__Your task__:
With the images excluded, set down every line of the listing below exactly.

===

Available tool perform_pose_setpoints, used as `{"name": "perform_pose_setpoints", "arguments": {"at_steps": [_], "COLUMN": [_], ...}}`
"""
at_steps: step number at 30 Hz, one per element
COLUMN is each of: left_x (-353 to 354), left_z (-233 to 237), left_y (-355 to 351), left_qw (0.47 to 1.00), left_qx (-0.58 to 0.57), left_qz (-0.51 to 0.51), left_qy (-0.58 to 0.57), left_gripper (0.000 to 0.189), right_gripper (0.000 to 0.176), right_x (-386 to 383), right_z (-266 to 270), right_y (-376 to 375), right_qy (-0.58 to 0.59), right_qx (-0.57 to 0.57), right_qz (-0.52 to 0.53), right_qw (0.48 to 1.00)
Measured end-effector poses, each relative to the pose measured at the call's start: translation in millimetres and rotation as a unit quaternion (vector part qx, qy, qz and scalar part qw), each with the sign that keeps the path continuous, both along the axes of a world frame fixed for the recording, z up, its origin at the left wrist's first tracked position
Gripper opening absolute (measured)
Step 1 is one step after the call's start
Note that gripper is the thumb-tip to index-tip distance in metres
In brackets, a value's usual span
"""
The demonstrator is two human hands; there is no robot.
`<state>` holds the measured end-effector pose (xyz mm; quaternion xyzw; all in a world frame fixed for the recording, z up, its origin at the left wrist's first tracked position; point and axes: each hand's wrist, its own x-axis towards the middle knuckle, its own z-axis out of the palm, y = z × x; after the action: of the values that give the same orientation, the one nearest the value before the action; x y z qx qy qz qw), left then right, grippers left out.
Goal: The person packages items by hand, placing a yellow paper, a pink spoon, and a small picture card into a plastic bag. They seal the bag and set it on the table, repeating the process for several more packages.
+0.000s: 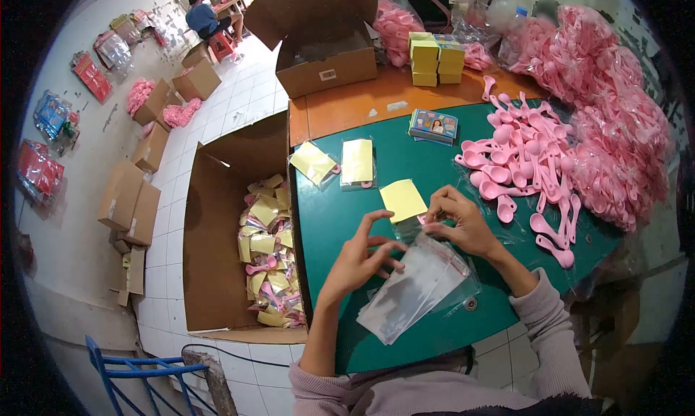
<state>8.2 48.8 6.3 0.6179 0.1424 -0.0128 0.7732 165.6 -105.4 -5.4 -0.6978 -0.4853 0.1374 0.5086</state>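
Note:
My left hand (pixel 360 260) rests with its fingers spread on a stack of clear plastic bags (pixel 414 291) lying on the green tabletop (pixel 347 206). My right hand (pixel 460 224) pinches the top edge of a clear packet (pixel 410 229) that holds a yellow card (pixel 402 199). Two filled packets with yellow cards (pixel 313 162) (pixel 357 162) lie just beyond, near the table's left edge. A heap of loose pink spoons (pixel 517 163) lies to the right of my right hand.
An open carton (pixel 217 228) on the floor at left holds several filled packets. Another open carton (pixel 326 51), yellow boxes (pixel 434 54), a small printed box (pixel 433 125) and bags of pink spoons (pixel 601 105) stand behind. A person (pixel 206 18) sits far back. A blue chair (pixel 137 376) is near left.

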Motion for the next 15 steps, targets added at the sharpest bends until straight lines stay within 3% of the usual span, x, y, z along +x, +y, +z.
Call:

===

__Solution to this task__:
Available tool perform_pose_setpoints, used as `{"name": "perform_pose_setpoints", "arguments": {"at_steps": [_], "COLUMN": [_], ...}}`
"""
at_steps: step number at 30 Hz, one per element
COLUMN is each of: left_x (-353 to 354), left_z (-233 to 237), left_y (-355 to 351), left_qw (0.47 to 1.00), left_qx (-0.58 to 0.57), left_qz (-0.51 to 0.51), left_qy (-0.58 to 0.57), left_gripper (0.000 to 0.189), right_gripper (0.000 to 0.176), right_x (-386 to 383), right_z (-266 to 270), right_y (-376 to 375), right_qy (-0.58 to 0.59), right_qx (-0.57 to 0.57), right_qz (-0.52 to 0.53), right_qw (0.48 to 1.00)
Measured end-effector poses, each relative to the pose measured at the call's start: translation in millimetres and rotation as a unit quaternion (vector part qx, qy, qz and scalar part qw), each with the sign that keeps the path continuous, both along the axes of a world frame fixed for the recording, z up, its origin at the left wrist's first tracked position
Gripper opening absolute (measured)
Step 1 is one step after the call's start
Note that gripper is the thumb-tip to index-tip distance in metres
In brackets, a value's usual span
"""
The demonstrator is two human hands; there is no robot.
`<state>` holds the measured end-effector pose (xyz mm; quaternion xyzw; all in a world frame fixed for the recording, z up, its origin at the left wrist's first tracked position; point and axes: each hand's wrist, its own x-axis towards the middle knuckle, its own z-axis out of the palm, y = z × x; after the action: of the values that give the same orientation, the one nearest the value before the action; x y z qx qy qz qw), left then right, grippers left out.
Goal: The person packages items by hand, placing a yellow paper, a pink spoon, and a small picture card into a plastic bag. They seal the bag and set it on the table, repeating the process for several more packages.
+0.000s: 
<state>8.2 48.8 6.3 0.6179 0.1424 -0.0128 0.7732 165.6 -105.4 -5.4 -0.6978 -0.4853 0.1374 0.5086</state>
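Note:
My left hand (pixel 360 260) rests with its fingers spread on a stack of clear plastic bags (pixel 414 291) lying on the green tabletop (pixel 347 206). My right hand (pixel 460 224) pinches the top edge of a clear packet (pixel 410 229) that holds a yellow card (pixel 402 199). Two filled packets with yellow cards (pixel 313 162) (pixel 357 162) lie just beyond, near the table's left edge. A heap of loose pink spoons (pixel 517 163) lies to the right of my right hand.
An open carton (pixel 217 228) on the floor at left holds several filled packets. Another open carton (pixel 326 51), yellow boxes (pixel 434 54), a small printed box (pixel 433 125) and bags of pink spoons (pixel 601 105) stand behind. A person (pixel 206 18) sits far back. A blue chair (pixel 137 376) is near left.
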
Motion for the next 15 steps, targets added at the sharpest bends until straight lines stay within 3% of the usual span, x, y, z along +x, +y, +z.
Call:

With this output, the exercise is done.